Most of his fellow trustees supported the idea (two, including Board President Jasjit Singh, were absent), and the Sacramento City Teachers Association have made similar recommendations.
But trustee Tara Jeane said this proposal was a “question mark” for her.
“Do I agree that administrators are farther removed from classrooms? Absolutely,” Jeane said. “But I’ve also experienced when you make a cut in one place, how a program can get decimated, because you don’t have the right oversight anymore.”
Deeper cuts down the road
The district is also facing troubling projections that show Sacramento City Unified in the red as soon as springtime.
Suggested future changes, at the district level and for implementation as soon as the 2026-27 school year, include:
- Curtail field trip funds for sixth graders districtwide
- End payments for tests related to Gifted and Talented, Advanced Placement, the International Baccalaureate program and Preliminary SAT
- Discontinue Parent Participation Preschool, a program for parents to work in the classroom with toddler or preschool age children
District practices, personnel changes add challenges
Board members and Marking emphasized that the district’s issues run deeper than a few errant purchases.
“Yes, our financial data is sounding an alarm. But it is our district practices that require triage,” Marking said Thursday.
Adding to the concern, Kayatta said, is Marking’s recently announced departure from Sacramento City Unified. She will be moving to a role with the Sequoia Union High School District in Redwood City starting in December.
“We are now losing our visionary chief business officer, someone who I believe has been one of the few voices willing to face our financial reality head on,” Kayatta said. “I cannot say enough how devastating a loss this is for our district.”
Unauthorized spending scrutinized
In the process of scrutinizing the district’s spending habits, school board members have taken aim at a pattern of unauthorized expenditures.
Officials have said previously these unapproved contracts totaled at least $62 million in the last school year.
On Thursday, district staff presented the board with 17 additional outstanding unauthorized contracts from this spring and summer.
Trustees retroactively approved the $670,705 sum.
Next steps
Sacramento City Unified owes the Sacramento County Superintendent of Schools Dave Gordon a draft of their fiscal solvency plan by Nov. 15.
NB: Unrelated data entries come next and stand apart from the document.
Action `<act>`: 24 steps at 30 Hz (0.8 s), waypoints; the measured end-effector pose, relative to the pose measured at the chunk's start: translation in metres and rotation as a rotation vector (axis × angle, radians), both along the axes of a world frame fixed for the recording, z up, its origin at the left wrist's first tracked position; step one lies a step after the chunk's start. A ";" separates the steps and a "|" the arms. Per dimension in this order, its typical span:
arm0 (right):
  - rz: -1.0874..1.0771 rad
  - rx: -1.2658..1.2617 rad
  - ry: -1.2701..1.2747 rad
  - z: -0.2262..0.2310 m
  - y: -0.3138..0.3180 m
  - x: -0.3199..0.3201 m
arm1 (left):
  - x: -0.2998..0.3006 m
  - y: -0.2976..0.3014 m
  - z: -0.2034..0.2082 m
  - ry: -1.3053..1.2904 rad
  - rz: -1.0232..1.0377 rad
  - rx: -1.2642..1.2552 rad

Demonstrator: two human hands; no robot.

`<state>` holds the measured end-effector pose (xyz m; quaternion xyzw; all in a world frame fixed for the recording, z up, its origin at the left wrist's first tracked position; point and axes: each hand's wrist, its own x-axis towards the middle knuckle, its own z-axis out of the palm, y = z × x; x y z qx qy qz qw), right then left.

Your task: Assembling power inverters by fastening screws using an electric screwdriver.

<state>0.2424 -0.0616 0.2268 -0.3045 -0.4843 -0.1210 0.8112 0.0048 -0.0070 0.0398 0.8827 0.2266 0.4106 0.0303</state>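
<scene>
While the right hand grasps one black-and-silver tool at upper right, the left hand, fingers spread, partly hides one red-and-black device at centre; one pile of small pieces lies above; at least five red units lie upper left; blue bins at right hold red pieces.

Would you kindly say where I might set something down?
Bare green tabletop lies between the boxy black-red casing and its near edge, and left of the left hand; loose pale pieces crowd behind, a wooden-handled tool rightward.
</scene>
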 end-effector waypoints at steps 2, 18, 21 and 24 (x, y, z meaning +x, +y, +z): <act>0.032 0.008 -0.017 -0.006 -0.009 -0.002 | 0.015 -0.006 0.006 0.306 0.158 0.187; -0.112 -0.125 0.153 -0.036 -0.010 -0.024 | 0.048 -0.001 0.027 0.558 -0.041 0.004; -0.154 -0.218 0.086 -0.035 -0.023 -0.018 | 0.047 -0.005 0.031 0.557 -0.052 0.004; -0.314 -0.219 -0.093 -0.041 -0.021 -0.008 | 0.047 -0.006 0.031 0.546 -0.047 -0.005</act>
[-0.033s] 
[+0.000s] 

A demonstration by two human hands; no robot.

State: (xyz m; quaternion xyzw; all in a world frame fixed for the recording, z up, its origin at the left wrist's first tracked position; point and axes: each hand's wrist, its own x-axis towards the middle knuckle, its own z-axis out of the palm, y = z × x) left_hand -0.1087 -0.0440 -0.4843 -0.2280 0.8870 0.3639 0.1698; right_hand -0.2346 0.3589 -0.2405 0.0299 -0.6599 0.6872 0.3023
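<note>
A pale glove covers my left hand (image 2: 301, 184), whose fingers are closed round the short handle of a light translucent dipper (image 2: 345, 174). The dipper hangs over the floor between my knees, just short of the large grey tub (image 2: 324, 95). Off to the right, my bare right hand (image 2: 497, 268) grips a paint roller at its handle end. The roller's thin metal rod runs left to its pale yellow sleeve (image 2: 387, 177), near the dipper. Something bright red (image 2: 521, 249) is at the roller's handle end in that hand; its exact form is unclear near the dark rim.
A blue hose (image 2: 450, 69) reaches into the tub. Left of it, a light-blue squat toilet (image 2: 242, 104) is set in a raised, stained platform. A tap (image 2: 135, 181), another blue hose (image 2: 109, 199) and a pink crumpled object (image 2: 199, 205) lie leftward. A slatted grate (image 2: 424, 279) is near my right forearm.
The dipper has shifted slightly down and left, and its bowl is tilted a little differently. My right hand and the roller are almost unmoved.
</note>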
The school board agreed Thursday to meet again in a week for a special meeting with more conversation, before hitting that deadline.
The district’s final version is due Dec. 1.
Savannah Kuchar is a reporter covering education. She came to Sacramento to be a part of the Abridged team and contribute to a crucial local news source.
This story has been updated to reflect that the Sacramento City Unified School District owes the Sacramento County Superintendent of Schools a draft of its fiscal solvency plan, and that the proposed 30% cuts would be to departments’ supply budgets.